Your response needs to be the data below, retyped exactly.

[Records excerpted from a collection]
=====

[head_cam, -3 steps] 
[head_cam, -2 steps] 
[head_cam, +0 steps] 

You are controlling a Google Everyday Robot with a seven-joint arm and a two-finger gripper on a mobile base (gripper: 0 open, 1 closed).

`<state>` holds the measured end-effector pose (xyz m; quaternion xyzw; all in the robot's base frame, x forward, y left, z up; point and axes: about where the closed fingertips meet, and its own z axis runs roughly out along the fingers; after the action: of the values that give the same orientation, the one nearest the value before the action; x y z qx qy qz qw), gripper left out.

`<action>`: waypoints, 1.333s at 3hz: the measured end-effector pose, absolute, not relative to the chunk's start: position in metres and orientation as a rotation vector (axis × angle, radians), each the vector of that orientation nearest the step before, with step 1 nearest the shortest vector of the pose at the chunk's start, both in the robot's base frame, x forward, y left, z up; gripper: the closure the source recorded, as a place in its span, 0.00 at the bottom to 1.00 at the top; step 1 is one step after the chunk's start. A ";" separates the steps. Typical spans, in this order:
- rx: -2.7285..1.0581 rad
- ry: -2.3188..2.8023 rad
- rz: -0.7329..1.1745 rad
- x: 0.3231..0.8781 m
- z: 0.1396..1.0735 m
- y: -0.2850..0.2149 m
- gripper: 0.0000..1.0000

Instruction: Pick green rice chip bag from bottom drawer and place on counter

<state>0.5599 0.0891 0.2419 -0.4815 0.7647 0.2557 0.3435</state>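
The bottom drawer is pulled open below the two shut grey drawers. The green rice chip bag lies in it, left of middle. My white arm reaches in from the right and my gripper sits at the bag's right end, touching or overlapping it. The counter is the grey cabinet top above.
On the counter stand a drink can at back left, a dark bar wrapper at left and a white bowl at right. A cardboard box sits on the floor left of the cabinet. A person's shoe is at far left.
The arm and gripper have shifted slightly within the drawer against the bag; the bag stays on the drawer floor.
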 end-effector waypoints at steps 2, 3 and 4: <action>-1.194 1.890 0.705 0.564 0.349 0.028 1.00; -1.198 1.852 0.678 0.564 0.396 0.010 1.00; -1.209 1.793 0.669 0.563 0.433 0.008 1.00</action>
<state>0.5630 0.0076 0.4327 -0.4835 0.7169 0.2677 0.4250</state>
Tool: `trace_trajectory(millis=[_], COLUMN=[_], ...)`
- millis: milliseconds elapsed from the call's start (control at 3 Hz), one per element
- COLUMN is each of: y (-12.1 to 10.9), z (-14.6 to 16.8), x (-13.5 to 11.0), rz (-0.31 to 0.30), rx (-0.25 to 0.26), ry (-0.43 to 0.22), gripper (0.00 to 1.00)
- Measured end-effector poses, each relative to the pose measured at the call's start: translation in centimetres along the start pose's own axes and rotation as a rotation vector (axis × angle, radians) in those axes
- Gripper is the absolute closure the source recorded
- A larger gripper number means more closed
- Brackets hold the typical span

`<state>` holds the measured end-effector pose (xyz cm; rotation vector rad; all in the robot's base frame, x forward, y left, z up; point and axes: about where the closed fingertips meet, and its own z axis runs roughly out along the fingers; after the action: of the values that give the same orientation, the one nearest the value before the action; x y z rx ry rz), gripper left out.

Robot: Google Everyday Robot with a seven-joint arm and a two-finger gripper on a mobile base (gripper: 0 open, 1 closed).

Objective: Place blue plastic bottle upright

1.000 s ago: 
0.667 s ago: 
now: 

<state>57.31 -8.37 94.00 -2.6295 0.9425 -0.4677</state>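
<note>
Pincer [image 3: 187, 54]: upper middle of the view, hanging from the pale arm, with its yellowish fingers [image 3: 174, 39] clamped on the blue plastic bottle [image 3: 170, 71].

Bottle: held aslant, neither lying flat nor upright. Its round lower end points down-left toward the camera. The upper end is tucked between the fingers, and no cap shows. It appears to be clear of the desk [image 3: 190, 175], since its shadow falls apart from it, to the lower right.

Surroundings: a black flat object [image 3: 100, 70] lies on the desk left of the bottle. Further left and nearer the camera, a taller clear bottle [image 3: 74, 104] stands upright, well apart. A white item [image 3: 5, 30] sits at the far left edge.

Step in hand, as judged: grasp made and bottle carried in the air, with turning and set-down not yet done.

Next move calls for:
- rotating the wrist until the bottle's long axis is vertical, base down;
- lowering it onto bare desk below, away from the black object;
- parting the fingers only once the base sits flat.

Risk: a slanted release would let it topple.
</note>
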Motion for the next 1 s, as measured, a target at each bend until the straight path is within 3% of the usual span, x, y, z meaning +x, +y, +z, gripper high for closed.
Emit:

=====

• _Exercise result_
[head_cam, -3 steps] 
[head_cam, -2 steps] 
[head_cam, +0 steps] 

You are controlling a Google Everyday Robot with a seven-joint arm and a two-finger gripper on a mobile base (gripper: 0 open, 1 closed).

`<state>` holds the measured end-effector pose (xyz m; quaternion xyzw; all in the robot's base frame, x forward, y left, z up; point and axes: about where the closed fingertips meet, and its own z axis runs roughly out along the fingers; after the action: of the values that give the same orientation, the one nearest the value before the action; x y z qx qy qz qw), gripper left out.

`<action>`: waypoints, 1.333s at 3hz: the measured end-effector pose, absolute, not relative to the chunk's start: position in metres and orientation as a rotation vector (axis × angle, radians), each the vector of that orientation nearest the step before, with step 1 nearest the shortest vector of the pose at the chunk's start, both in the robot's base frame, x forward, y left, z up; gripper: the closure the source recorded, as a place in its span, 0.00 at the bottom to 1.00 at the top; step 1 is one step after the chunk's start. A ";" separates the steps. Typical spans, in this order:
- rx: -2.7285..1.0581 rad
- ry: -2.3188..2.8023 rad
- rz: -0.7329..1.1745 rad
- x: 0.3231..0.8781 m
- z: 0.1396..1.0735 m
- y: -0.2850..0.2149 m
- gripper: 0.0000..1.0000

Instruction: Pick green rice chip bag from bottom drawer and place on counter

<state>0.5599 0.0891 0.2419 -0.4815 0.7647 0.2557 0.3435</state>
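The bottom drawer is pulled open below the two shut grey drawers. The green rice chip bag lies in it, left of middle. My white arm reaches in from the right and my gripper sits at the bag's right end, touching or overlapping it. The counter is the grey cabinet top above.
On the counter stand a drink can at back left, a dark bar wrapper at left and a white bowl at right. A cardboard box sits on the floor left of the cabinet. A person's shoe is at far left.
The arm and gripper have shifted slightly within the drawer against the bag; the bag stays on the drawer floor.
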 end-effector waypoints at steps 2, 3 and 4: <action>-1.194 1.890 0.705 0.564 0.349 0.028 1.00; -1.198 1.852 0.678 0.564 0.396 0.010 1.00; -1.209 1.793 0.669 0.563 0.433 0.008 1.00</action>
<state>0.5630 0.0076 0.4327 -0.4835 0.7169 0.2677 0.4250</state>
Tool: `trace_trajectory(millis=[_], COLUMN=[_], ...)`
- millis: milliseconds elapsed from the call's start (control at 3 Hz), one per element
- COLUMN is each of: y (-12.1 to 10.9), z (-14.6 to 16.8), x (-13.5 to 11.0), rz (-0.31 to 0.30), rx (-0.25 to 0.26), ry (-0.43 to 0.22), gripper (0.00 to 1.00)
- Measured end-effector poses, each relative to the pose measured at the call's start: translation in centimetres along the start pose's own axes and rotation as a rotation vector (axis × angle, radians) in those axes
- Gripper is the absolute closure the source recorded
- A larger gripper number means more closed
- Brackets hold the typical span

`<state>` holds the measured end-effector pose (xyz cm; rotation vector rad; all in the robot's base frame, x forward, y left, z up; point and axes: about where the closed fingertips meet, and its own z axis runs roughly out along the fingers; after the action: of the values that give the same orientation, the one nearest the value before the action; x y z rx ry rz), gripper left out.

Robot: Google Everyday Robot with a seven-joint arm and a two-finger gripper on a mobile base (gripper: 0 open, 1 closed).

Objective: Place blue plastic bottle upright

1.000 s ago: 
0.667 s ago: 
now: 

<state>57.31 -8.37 94.00 -2.6295 0.9425 -0.4677</state>
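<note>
Pincer [image 3: 187, 54]: upper middle of the view, hanging from the pale arm, with its yellowish fingers [image 3: 174, 39] clamped on the blue plastic bottle [image 3: 170, 71].

Bottle: held aslant, neither lying flat nor upright. Its round lower end points down-left toward the camera. The upper end is tucked between the fingers, and no cap shows. It appears to be clear of the desk [image 3: 190, 175], since its shadow falls apart from it, to the lower right.

Surroundings: a black flat object [image 3: 100, 70] lies on the desk left of the bottle. Further left and nearer the camera, a taller clear bottle [image 3: 74, 104] stands upright, well apart. A white item [image 3: 5, 30] sits at the far left edge.

Step in hand, as judged: grasp made and bottle carried in the air, with turning and set-down not yet done.

Next move calls for:
- rotating the wrist until the bottle's long axis is vertical, base down;
- lowering it onto bare desk below, away from the black object;
- parting the fingers only once the base sits flat.

Risk: a slanted release would let it topple.
</note>
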Motion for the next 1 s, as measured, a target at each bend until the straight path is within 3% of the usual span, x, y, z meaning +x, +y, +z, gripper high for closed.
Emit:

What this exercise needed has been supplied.